Kini di bawah pemerintahan baru, nasib mereka tak beranjak membaik, tetap tersisihkan. Bahkan dalam tiga tahun terakhir, mereka harus bertempur melawan ISIS. Sekarang, ketika mereka punya kesempatan untuk melakukan referendum, semua tetangga, kecuali Iran menentangnya.
Tanggal 25 September 2017 Bangsa Kurdi menyelenggarakan referendum untuk menentukan masa depannya, bersama atau berpisah dengan Irak. Pemimpin Kurdi Irak, Massoud Barzani, mengatakan bahwa kemerdekaan adalah satu-satunya cara untuk menjamin keamanan warganya.
“Kapan kami pernah mengalami stabilitas dan keamanan di wilayah ini sehingga harus khawatir akan kehilangan situasi itu?”, kata Barzani seperti ditulis BBC.
Jauh-jauh hari Perdana Menteri Irak telah menyatakan bahwa referendum Kurdi adalah tindakan inkonstitusional. Karenanya Irak akan mengambil tindakan yang diperlukan untuk menjaga keutuhan negara.
Penentangan yang tak kalah seram terhadap referendum itu datang dari Turki.
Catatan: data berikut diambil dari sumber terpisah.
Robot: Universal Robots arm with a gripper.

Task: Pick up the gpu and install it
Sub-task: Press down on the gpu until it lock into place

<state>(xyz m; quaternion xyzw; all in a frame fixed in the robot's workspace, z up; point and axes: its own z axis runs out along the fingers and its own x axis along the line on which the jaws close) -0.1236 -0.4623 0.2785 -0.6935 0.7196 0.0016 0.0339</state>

Presiden Erdogan telah memerintahkan angkatan daratnya untuk bergeser ke perbatasan, jika Kurdi benar-benar menyatakan berpisah dengan Irak. Begitu juga Amerika Serikat yang menyatakan kekecewaannya atas berlangsungnya referendum Kurdi.
Banyak dan kuatnya tekanan atas referendum Kurdi, menyebabkan para petinggi gerakan kemerdekaan Kurdi belum mengumumkan hasil referendum itu, dan apa tindakan selanjutnya. Para pengamat memperkirakan, besar kemungkinan hasil referendum itu adalah ya.
Artinya Kurdi berpisah dengan Irak. Padahal, 80% dari pemilih sudah tercatat di komisi referendum yang sudah dibentuk. Saat ini jumlah etnis Kurdi mencapai 30 juta jiwa yang terkonsentrasi di wilayah utara Irak yang berbatasan dengan Iran, Turki, dan Suriah.